Nero tames that ass.

Like all other women in her harem.


----------



## Solar (Sep 26, 2013)

Nero thread.


----------



## shade0180 (Sep 26, 2013)

Nero Rapes in this thread then.


----------



## MAPSK (Sep 26, 2013)

dat Holy Roman Empire


----------



## Shiba D. Inu (Sep 26, 2013)

> but OP is probably not including that version.


nope 


how would she do against other FSN Servants ? Herc, Gilgamesh etc. .. FZ/FSN only feats for them


----------



## zenieth (Sep 26, 2013)

Nero can't fight Herc, he's her idol

Nero and Gil overlap too much, but she doesn't mind the look of him

A rank luck, lollancer
lolcaster
lolarcher
lolrider
F Assassin could probably beat her


----------



## willyvereb (Sep 26, 2013)

If my memory serves well Nasu did release the "true" stats of the Fate/Extra Servants (so what would they be like if summoned for the Grail War).
And Nero had pretty abysmal ones, worse than even EMIYA/Archer's.
Albeit her Noble Phantasm might change things.
Again, I haven't played with Fate/Extra yet.
But based on this Nero gets stomped by anyone not called True Assassin.
Her "empowered" version from Fate/Extra CCC would be the other way around.
Based on what I heard, at least.


----------



## zenieth (Sep 26, 2013)

willyvereb said:


> If my memory serves well Nasu did release the "true" stats of the Fate/Extra Servants (so what would they be like if summoned for the Grail War).
> *And Nero had pretty abysmal ones, worse than even EMIYA/Archer's.*
> Albeit her Noble Phantasm might change things.
> Again, I haven't played with Fate/Extra yet.
> ...



HAHAHAHAHAHAHAHAHAHAHHA no


----------



## JustThisOne (Sep 26, 2013)

So, what is Nero's true stats?


----------



## zenieth (Sep 26, 2013)

D
D
A
B
A
B


----------



## willyvereb (Sep 26, 2013)

zenieth said:


> D
> D
> A
> B
> ...


Well, not much better still.
Kind of like a watered down Fake Assassin.
Then again, Servant stats are rather unreliable when it comes to Servant power.


----------



## zenieth (Sep 26, 2013)

willyvereb said:


> *Well, not much better still.*



hahahahahaha no

Any way you look at it

CCCBD?/DCCBE? is a hell of a lot worse than DDABAB




> Kind of like a watered down Fake Assassin.

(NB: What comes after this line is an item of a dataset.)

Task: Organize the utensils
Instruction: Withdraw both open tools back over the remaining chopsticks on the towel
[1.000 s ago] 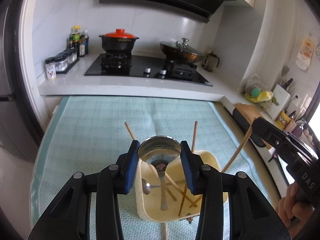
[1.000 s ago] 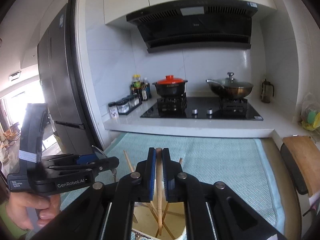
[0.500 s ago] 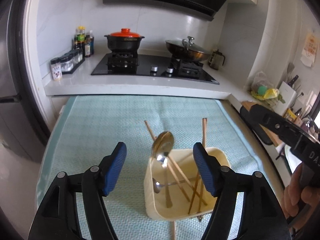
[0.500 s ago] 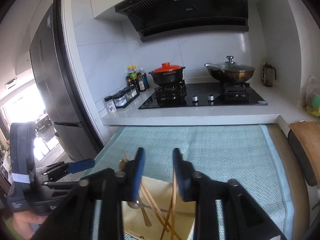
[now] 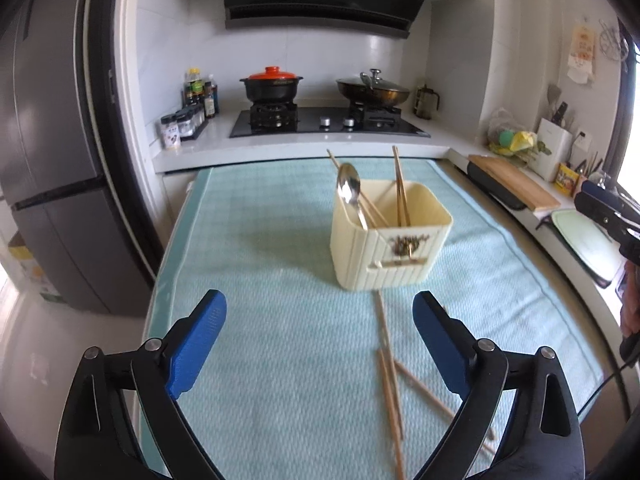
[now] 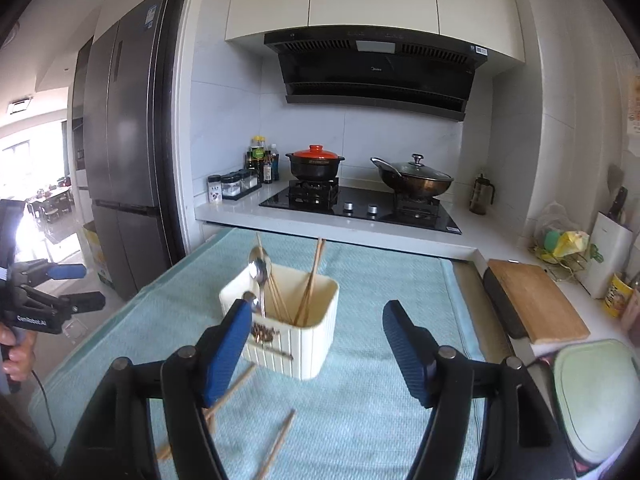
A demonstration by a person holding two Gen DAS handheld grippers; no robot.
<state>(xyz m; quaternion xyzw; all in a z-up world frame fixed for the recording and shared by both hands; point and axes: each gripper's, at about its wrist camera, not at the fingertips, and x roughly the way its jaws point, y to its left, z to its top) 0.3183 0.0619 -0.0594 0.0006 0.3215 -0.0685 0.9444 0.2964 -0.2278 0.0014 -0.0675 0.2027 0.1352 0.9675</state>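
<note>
A cream utensil holder [image 5: 390,240] stands on the teal mat [image 5: 280,280]; it also shows in the right wrist view [image 6: 288,320]. In it stand a metal spoon [image 5: 349,192] and several wooden chopsticks [image 5: 400,192]. More chopsticks [image 5: 390,376] lie loose on the mat in front of it, also in the right wrist view [image 6: 276,444]. My left gripper [image 5: 318,344] is open and empty, back from the holder. My right gripper [image 6: 316,344] is open and empty, just short of the holder.
Behind the mat is a counter with a hob [image 5: 328,122], a red-lidded pot [image 5: 272,84], a lidded wok [image 5: 374,90] and spice jars [image 5: 180,124]. A wooden cutting board [image 5: 512,178] and a green board [image 6: 596,400] lie at right. A fridge [image 5: 48,160] stands at left.
The left gripper let go of the spoon and the right of a chopstick; both now stand in the holder. Both grippers opened wide and drew back from it.
</note>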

Do you know some mystical Kojiro that I don't?


----------



## Kurou (Sep 26, 2013)

zenieth said:


> Nero tames that ass.
> 
> Like all other women in her harem.



/thread


why are people still posting


----------



## shade0180 (Sep 26, 2013)

Because it's a Nasu thread.


----------



## Shiorin (Sep 26, 2013)

Dat B rank NP.


----------



## Lina Inverse (Sep 27, 2013)

did someone say nero


----------



## familyparka (Sep 27, 2013)

It ends in sex.

We all win.


----------



## Phoenix6000 (Sep 30, 2013)

willyvereb said:


> Well, not much better still.
> Kind of like a watered down Fake Assassin.
> Then again, *Servant stats are rather unreliable when it comes to Servant power.*



Even more so when one servant has EX Imperial Privilege to boost herself.


----------